Они сошлись в кружок. Собаки клубками повалились в снег, дышат прерывисто, громко, все смотрят горящими глазами на дома, точно не веря тому, что они дотянули тяжелые нарты. А так было трудно тащить эти проклятые нарты! Еще по реке полегче маленько, на ней все-таки ледок, хотя он и скрыт снегом. На Бикине опасны лишь припорошенные снегом полыньи, вот их все время собакам приходилось остерегаться. Выметав из глоток языки, они лежат вповалку — хватают, хватают глотками воздух и вместе с ним сладостный — до того, что слюни бегут, — запах жилья.

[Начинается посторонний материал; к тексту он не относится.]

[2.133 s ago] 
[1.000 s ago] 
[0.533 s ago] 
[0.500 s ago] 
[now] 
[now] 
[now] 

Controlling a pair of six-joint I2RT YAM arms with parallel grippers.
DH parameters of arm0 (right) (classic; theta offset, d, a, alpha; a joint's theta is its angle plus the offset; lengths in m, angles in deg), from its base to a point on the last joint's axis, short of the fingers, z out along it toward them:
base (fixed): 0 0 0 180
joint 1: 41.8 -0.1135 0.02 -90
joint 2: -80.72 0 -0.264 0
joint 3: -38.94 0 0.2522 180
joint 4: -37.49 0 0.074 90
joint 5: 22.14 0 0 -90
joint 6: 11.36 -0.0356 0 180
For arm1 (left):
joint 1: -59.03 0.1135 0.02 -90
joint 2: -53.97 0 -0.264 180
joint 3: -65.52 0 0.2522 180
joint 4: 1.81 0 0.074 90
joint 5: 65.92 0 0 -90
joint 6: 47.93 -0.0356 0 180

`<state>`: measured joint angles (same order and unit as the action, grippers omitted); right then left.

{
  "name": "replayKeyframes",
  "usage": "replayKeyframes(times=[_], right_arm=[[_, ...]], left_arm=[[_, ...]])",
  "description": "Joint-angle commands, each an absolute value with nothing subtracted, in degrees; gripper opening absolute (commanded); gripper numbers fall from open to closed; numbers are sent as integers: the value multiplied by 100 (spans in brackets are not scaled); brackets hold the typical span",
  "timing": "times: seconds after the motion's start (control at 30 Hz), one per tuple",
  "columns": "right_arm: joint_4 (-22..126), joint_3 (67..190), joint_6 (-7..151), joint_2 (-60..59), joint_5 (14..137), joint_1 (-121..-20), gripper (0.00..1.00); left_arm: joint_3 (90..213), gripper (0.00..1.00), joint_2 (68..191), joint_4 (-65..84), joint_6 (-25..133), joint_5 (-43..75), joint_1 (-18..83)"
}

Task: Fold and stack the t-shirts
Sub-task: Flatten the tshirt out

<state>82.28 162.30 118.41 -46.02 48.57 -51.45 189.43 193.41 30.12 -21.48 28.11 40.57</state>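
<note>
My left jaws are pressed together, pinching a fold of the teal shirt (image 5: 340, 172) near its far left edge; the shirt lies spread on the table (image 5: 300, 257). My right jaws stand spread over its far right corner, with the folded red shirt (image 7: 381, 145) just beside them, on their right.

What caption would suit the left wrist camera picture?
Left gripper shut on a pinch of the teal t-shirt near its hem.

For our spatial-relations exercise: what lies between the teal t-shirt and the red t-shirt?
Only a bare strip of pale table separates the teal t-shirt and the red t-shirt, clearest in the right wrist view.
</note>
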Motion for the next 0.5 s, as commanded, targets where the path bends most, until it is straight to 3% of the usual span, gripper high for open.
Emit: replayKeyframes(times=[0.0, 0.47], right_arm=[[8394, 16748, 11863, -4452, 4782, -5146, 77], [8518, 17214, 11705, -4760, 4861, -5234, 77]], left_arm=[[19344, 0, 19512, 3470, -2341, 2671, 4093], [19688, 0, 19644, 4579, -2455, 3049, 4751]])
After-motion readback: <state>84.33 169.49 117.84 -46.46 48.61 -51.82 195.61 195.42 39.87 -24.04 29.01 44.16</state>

— Как поохотились? — спрашивает Мунов. — Без приключений?
— Спасибо, председатель, — отвечает Лянсо. — Для меня прямо неожиданность. Вышел встретить. Спасибо. Серафима говорит, никак Мунов стоит. Я не поверил ей. Ничего, поохотились нормально. Тридцать соболей взял, харза, колонок есть. Девять кабанов завалил. А Серафима медведя. Одна.
— Молодцом Серафима, — говорит Мунов. — Я тут на днях письмо из Ленинграда получил. Один старинный знакомый просит желчь медвежью прислать. Послал. Пусть лечится. Важно, чтобы человек верил в лекарство. Вы-то как, не хворали?

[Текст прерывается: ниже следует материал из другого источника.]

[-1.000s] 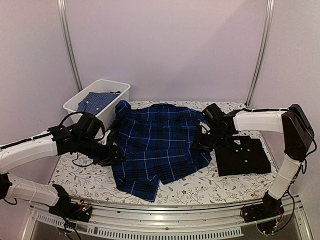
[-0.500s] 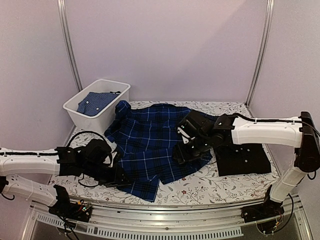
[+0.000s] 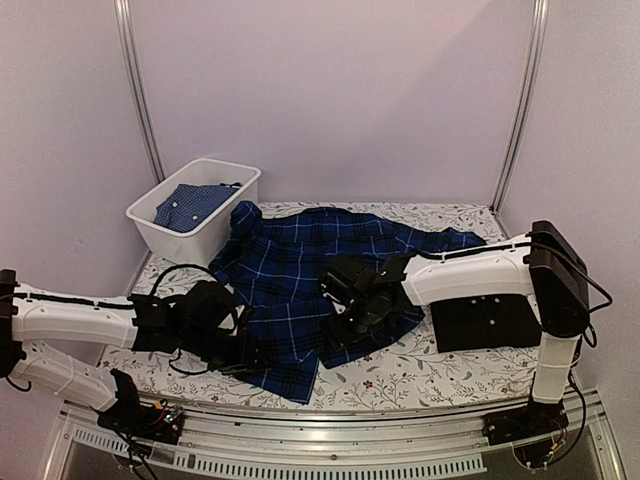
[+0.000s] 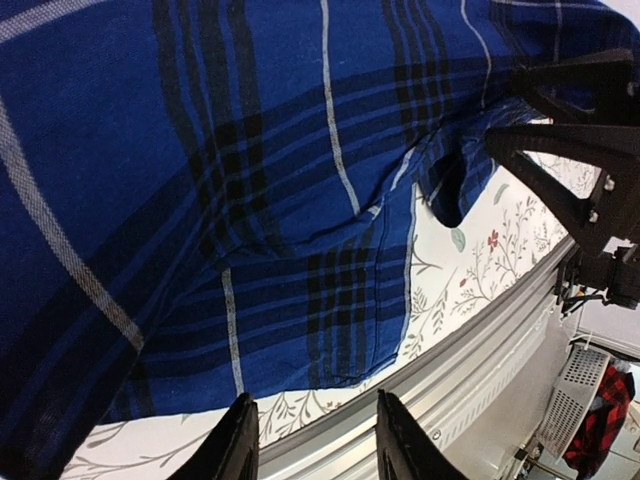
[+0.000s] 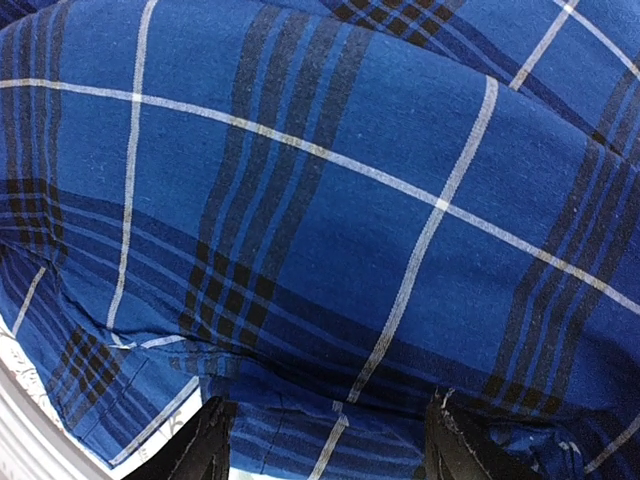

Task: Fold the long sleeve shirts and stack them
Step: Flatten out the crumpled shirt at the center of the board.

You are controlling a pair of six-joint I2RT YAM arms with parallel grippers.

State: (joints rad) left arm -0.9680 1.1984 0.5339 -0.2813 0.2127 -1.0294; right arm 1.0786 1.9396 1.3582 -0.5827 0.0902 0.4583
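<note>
The navy-and-blue plaid shirt (image 3: 290, 280) lies spread over the middle of the flowered table (image 3: 410, 375), with its hem toward the near edge. The black shirt (image 3: 490, 322) lies folded at the right. My left gripper (image 3: 250, 355) is low at the plaid shirt's near-left hem. In the left wrist view the left gripper (image 4: 315, 445) is open and empty, with the plaid shirt (image 4: 250, 200) just beyond its fingertips. My right gripper (image 3: 345, 330) hovers over the shirt's near-right part. Seen from the right wrist, the right gripper (image 5: 325, 450) is open, and the plaid shirt (image 5: 320, 200) fills the view.
A white bin (image 3: 150, 225) stands at the back left with a blue checked garment (image 3: 190, 203) inside. The metal front rail (image 4: 480, 360) runs close to the shirt's hem. The right arm (image 4: 580, 150) shows in the left wrist view.
Both arms came down to the plaid shirt's near hem. The right arm swung left, away from the black shirt. Both grippers opened.
</note>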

— Какое там, — сказал Лянсо, рассмеявшись. — Некогда было хворать. Все наши воротились?
— Нет, не все еще. Сини Дункай с сыном где-то запропал. Максима Кукчинка дома нет.

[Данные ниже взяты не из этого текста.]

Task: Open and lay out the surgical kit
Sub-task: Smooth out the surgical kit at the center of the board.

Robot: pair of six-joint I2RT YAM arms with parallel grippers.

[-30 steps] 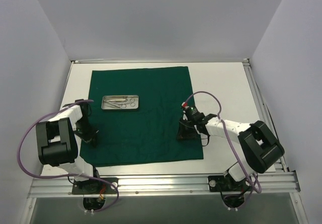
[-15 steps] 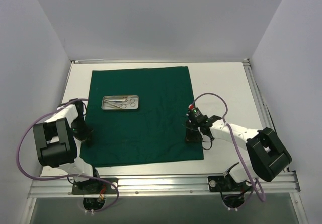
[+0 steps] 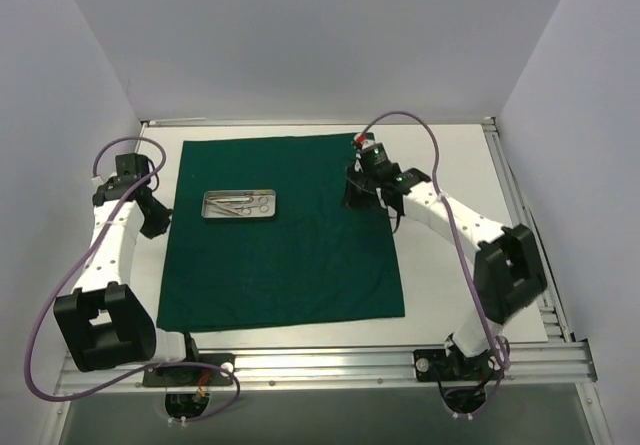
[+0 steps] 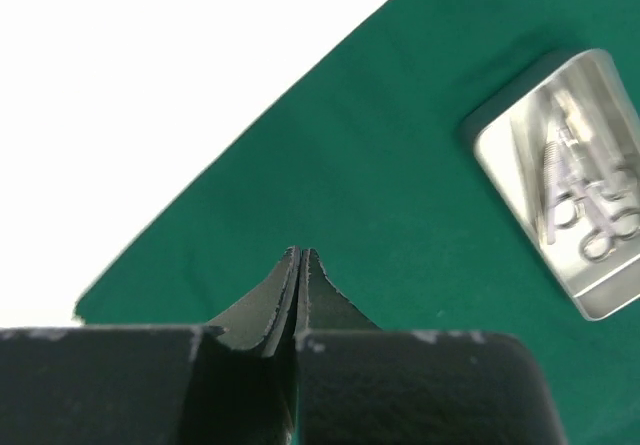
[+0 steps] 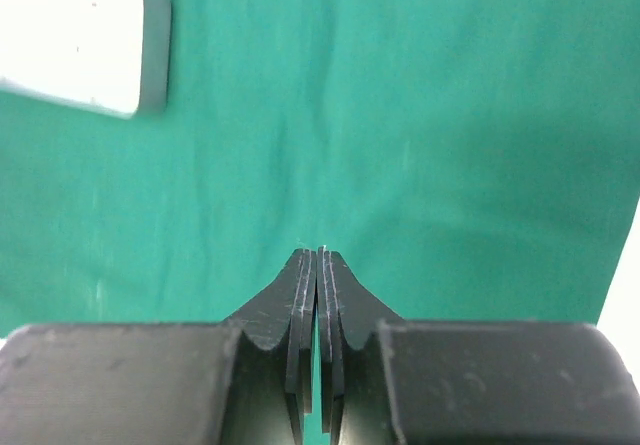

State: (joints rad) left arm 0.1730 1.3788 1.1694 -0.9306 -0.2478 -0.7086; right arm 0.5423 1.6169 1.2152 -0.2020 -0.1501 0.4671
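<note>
Your green cloth wrap (image 3: 285, 230) lay spread flat on the white table (image 3: 450, 165), its edges running roughly parallel to the table's own. Bare table showed widest to the right of the cloth. Only a narrow strip showed along the left and far sides, and pale walls (image 3: 300, 35) closed in on three sides. The cloth's near edge sat close to the metal rail (image 3: 320, 365) by the arm bases.

The shiny rectangular metal tray (image 3: 240, 205) rested on the far-left part of the cloth, its long axis running left to right, parallel to the far edge. Slim steel instruments (image 4: 585, 200) lay lengthwise inside it, ring handles toward the right end. The cloth looked dark green, smooth and nearly square, with faint creases.

Your left hand (image 3: 156, 221) hung at the cloth's left edge, fingers pressed together and gripping nothing, the tray well apart from it. Your right hand (image 3: 355, 193) hovered over the cloth's far-right part, near its right edge, likewise closed and empty.
</note>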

— В поселке-то все живы-здоровы?
— Здоровы, Лянсо, здоровы. Да ты трогай, чего я тебя морожу.
— Это не мороз, — сказал Лянсо. — Морозы остались все там, — махнул он рукой назад на Бикин. — Прямо не верится, добрался…
Он криком поднял собак. Топорик с длинной рукояткой у него покоится на спине меховой рубашки в петле, на голове шапочка с накидкой по плечам, все как полагается. Мунов даже позавидовал ему в душе: давненько сам-то он не облачался в охотничий наряд.
Незаметно утро подобралось. Среди заголубевших снегов там и здесь выступили избы. Улиц в Сияне нет. Домишки разбросаны. Кому где понравилось, кто какой овражек, ручей облюбовал, тот там и построился. Но кажущаяся хаотичность не портит села, наоборот, оно выглядит раскинувшимся широко, в нем просторно, есть место для огородов, палисадников, сараев, кладовок. Кладовки тут строены по-таежному — на столбах, как на сваях. От зверья, от мышей на столбах старые чугуны, старые эмалированные тазы приспособлены. Если мышь и доберется по столбу до верха, то с чугунка или таза, одетого на столб — сваю, мышь соскользнет. Не попасть ей в сарай за поживой. А тут как раз все самое ценное — кабаньи, козьи, медвежьи туши, юкола — вяленая рыба, балыки кеты, симы и нерки. Тут то, без чего ни один дом сутки прожить не может. Если на месяц, на два магазин в селе закроется, никто не пропадет: юкола есть, кабанье мясо тоже не переводится. Мунов и сам живет по тем же законам, никаких излишеств в его доме нет, хотя он и председатель артели. К тому же он коммунист с давних времен партизанской войны. А коммунисту и совсем не положено перед остальными людьми выскакивать.
Дома жена уже хлопотала у плиты. И старуха мать ее сидела на низенькой скамеечке с дымящейся трубочкой во рту, катала в руках катыши из белого теста. Она скатает катышек и в кастрюлю его — под пар.